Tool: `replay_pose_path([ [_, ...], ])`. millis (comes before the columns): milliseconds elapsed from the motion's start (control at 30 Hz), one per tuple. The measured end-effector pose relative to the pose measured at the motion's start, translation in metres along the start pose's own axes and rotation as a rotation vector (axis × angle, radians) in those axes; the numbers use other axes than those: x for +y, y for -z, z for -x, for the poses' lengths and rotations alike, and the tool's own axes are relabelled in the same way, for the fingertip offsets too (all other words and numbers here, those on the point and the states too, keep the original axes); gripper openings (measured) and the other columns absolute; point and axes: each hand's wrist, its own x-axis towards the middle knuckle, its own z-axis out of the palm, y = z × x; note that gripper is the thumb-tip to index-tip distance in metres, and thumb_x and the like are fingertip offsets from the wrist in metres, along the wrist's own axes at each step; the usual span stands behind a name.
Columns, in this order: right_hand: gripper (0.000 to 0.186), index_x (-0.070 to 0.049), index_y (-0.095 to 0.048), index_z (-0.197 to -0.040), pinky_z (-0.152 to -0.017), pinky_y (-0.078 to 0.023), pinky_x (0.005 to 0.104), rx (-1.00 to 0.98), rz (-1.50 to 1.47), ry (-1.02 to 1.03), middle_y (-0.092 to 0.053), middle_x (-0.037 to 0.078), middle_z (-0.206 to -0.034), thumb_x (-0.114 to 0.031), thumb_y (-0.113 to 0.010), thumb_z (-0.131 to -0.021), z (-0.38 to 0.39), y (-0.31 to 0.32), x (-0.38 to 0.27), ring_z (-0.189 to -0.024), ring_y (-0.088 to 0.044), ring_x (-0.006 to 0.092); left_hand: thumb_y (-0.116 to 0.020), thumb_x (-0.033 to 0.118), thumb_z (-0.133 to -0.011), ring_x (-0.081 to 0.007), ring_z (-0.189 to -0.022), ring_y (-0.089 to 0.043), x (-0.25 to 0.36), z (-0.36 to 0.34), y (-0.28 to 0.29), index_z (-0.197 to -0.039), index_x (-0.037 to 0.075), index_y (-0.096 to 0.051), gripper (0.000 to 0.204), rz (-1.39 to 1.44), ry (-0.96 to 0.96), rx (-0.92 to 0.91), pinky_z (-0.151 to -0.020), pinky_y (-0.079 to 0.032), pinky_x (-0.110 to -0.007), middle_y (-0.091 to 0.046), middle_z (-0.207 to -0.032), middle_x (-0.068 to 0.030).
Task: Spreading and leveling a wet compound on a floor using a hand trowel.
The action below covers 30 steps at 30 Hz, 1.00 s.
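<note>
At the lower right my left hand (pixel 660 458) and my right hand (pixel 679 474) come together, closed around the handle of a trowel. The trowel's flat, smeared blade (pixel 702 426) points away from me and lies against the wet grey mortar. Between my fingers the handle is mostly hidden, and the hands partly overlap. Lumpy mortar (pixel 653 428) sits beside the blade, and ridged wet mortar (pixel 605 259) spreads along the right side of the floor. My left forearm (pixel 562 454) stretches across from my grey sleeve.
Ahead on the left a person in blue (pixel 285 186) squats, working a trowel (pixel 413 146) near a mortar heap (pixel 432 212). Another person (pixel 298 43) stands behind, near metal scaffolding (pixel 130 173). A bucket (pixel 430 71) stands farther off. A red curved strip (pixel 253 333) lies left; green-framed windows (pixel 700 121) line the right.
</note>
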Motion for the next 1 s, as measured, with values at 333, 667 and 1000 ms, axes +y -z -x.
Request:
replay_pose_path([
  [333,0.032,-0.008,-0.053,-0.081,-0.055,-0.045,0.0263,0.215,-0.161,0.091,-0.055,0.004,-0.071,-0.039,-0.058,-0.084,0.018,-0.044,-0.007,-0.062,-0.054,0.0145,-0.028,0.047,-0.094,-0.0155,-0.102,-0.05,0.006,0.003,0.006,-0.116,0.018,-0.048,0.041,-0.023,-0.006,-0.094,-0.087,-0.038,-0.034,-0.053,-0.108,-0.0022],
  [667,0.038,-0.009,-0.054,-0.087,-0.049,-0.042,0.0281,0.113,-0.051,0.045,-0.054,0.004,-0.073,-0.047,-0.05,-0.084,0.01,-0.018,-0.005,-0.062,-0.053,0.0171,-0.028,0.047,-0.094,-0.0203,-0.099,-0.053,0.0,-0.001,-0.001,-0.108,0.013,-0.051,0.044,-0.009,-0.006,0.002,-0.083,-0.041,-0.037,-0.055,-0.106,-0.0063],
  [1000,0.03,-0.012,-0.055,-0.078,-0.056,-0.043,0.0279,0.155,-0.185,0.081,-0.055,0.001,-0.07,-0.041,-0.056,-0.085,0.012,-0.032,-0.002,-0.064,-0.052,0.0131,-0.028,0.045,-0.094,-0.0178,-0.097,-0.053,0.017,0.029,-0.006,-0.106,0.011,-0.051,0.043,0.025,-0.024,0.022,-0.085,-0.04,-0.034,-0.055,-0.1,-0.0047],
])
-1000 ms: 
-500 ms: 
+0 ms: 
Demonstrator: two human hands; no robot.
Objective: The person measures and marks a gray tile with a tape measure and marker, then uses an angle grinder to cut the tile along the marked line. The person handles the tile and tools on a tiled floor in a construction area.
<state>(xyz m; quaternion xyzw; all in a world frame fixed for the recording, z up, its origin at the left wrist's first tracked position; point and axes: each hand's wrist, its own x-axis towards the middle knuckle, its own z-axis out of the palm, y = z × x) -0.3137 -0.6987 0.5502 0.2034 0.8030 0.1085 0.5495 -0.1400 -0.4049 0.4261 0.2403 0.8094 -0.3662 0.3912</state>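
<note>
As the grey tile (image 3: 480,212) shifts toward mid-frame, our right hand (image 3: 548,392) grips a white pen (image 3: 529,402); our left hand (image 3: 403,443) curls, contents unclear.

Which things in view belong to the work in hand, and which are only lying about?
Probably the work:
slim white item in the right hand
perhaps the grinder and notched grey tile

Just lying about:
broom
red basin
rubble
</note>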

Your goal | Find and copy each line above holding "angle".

Reply to the exercise |
Tool: `replay_pose_path([ [_, ...], ])`. millis (comes before the columns): milliseconds elapsed from the motion's start (control at 30 Hz), one per tuple. The measured end-effector pose relative to the pose measured at the motion's start, translation in metres along the start pose's own axes and rotation as a rotation vector (axis × angle, radians) in those axes; the numbers use other axes than those: x for +y, y for -z, z for -x, for the poses' lengths and rotations alike, and the tool's own axes are relabelled in the same way, for the fingertip offsets too (all other words and numbers here, those on the point and the states too, keep the original axes); gripper openings (measured) and the other columns absolute; point and axes: each hand's wrist, its own x-axis towards the middle knuckle, its own z-axis out of the palm, y = z × x; note that gripper is the thumb-tip to index-tip distance in metres, and thumb_x and the like are fingertip offsets from the wrist in metres, along the wrist's own axes at each step; the usual span stands behind a name.
Objective: The person measures and marks a gray tile with a tape measure and marker, then uses an angle grinder to cut the tile along the marked line. The person handles the tile and tools on a tiled floor in a construction area.

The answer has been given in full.